Pikiran tanpa suara atau kata adalah hening. Adalah pilu sembilu. Adalah energi yang mencari katup untuk menyalurkannya. Sebaliknya suara atau kata tanpa pikiran adalah kosong. Bunyi nyaring, tetapi hampa isinya. Adalah bualan tanpa renungan. Adalah kanal-kanal yang menyemburkan kegaduhan. Rectoverso mensyaratkan pikiran dan ucapan yang satu laku, satu langkah, dan satu derap.
Eksistensi Adam as beserta seluruh anak cucunya berkaitan dengan hal di atas. Ketika Tuhan menurunkannya ke bumi, Tuhan yang memberikan bekal pikiran kepada Adam as memampukannya untuk mengenal nama-nama benda. Pikiran menjadi cerah dengan nama-nama benda, sebaliknya nama-nama benda menjadi penting berkat pikiran.
Di Majalah Horison edisi khusus tentang Taufiq Ismail ada paragraf yang membuat penyair yang tamatan Kedokteran Hewan itu gundah. Kegundahan beliau dilandasi suatu fakta yang jomplang.
Generasi sebelum Indonesia merdeka atau generasi awal 1900an, kata beliau, adalah generasi yang menamatkan setidaknya 25 judul karya sastra yang kualitasnya setara dengan bacaan siswa-siswa SMA di Eropa dan Amerika. Ditambah lagi, generasi tersebut menguasai bacaan dalam empat bahasa.
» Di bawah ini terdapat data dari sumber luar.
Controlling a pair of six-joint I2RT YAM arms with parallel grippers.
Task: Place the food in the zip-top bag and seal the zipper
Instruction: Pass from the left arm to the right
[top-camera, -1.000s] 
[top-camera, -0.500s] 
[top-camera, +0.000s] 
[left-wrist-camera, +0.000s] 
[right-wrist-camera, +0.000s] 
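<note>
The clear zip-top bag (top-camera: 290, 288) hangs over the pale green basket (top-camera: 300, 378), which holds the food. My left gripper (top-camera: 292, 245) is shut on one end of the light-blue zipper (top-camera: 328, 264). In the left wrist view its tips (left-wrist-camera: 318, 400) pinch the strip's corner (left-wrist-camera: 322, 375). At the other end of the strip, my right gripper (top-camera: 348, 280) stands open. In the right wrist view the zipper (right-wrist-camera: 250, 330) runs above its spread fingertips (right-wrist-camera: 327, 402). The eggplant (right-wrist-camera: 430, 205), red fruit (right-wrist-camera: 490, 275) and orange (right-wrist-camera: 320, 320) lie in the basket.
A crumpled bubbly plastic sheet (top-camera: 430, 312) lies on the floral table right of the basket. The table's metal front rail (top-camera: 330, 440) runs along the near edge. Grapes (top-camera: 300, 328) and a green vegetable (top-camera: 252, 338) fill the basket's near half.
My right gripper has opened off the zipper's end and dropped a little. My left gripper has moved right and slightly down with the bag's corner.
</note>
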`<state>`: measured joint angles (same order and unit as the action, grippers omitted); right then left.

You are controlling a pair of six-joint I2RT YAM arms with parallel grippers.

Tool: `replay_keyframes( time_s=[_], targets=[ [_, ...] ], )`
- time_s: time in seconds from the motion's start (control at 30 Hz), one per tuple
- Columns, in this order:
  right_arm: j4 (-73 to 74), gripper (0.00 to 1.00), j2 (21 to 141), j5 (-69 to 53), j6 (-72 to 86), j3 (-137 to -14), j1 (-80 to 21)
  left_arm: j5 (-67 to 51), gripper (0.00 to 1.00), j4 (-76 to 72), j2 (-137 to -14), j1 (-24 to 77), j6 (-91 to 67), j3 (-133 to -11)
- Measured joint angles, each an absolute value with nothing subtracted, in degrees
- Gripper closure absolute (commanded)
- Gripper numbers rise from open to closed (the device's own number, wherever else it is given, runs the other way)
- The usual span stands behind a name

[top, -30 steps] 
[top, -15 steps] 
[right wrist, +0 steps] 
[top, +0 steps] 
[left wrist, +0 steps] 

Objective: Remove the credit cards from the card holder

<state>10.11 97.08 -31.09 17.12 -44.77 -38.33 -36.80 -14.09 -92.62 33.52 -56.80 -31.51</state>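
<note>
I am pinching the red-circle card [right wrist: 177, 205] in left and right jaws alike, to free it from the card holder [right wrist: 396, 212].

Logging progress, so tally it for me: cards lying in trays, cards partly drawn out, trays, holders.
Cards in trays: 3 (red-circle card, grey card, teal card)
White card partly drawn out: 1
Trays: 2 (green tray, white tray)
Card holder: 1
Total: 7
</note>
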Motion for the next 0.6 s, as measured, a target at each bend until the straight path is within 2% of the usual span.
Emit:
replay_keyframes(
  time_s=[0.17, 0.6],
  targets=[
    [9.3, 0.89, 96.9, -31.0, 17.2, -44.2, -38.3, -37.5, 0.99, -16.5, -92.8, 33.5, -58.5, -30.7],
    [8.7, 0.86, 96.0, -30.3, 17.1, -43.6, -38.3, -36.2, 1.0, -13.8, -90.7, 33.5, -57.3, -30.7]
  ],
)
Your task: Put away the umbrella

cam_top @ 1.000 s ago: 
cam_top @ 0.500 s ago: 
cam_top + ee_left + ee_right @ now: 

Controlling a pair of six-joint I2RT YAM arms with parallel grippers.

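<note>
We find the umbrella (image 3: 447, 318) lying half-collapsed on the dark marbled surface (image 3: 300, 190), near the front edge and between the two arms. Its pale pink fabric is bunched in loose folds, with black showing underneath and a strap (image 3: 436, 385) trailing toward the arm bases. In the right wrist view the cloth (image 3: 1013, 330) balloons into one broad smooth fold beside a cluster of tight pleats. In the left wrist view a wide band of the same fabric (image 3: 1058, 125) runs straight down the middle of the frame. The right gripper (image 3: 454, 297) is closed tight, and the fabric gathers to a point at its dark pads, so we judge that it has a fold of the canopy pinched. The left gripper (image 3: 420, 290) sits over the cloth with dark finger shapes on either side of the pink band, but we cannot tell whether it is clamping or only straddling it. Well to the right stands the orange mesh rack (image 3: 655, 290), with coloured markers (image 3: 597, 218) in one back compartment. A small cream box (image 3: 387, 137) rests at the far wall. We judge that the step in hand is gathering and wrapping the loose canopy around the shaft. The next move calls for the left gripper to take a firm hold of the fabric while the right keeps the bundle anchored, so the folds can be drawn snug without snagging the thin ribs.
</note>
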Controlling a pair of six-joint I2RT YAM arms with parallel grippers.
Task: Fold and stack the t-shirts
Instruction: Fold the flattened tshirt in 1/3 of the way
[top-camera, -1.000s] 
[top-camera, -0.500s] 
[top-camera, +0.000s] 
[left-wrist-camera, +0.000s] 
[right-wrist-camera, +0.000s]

Kondisi yang berbanding tidak lurus dengan sekarang.
Sastra tidaklah sementereng sains, teknik, kedokteran, ekonomi, juga akuntansi. Setidaknya jika berbicara terkait dengan potensi materi. Sastra seolah-olah berada di kotak bernama idealisme, sementara lainnya berada di kotak realisme. Berjarak. Padahal menurutku, sastra bersamaan dengan sejarah, logika, ekologi, dan bahasa adalah kemampuan dasar yang harus dimiliki oleh siapa saja dengan profesi apa pun.
Sastra adalah bentuk khusus dari membaca. Inti pokonya adalah membaca. Membaca sastra membantu untuk memberi nutrisi pikiran, merapikan ide dan gagasan, menata kata-kata, dan menggemburkan emosi. Sederhananya, sastra adalah salah satu sumber nutrisi pikiran dan ucapan yang penting bagi eksistensi manusia.
Membaca sastra, merujuk penjelasan kepada Budi Darma di atas, adalah salah satu upaya meningkatkan kualitas pikiran dan ucapan manusia.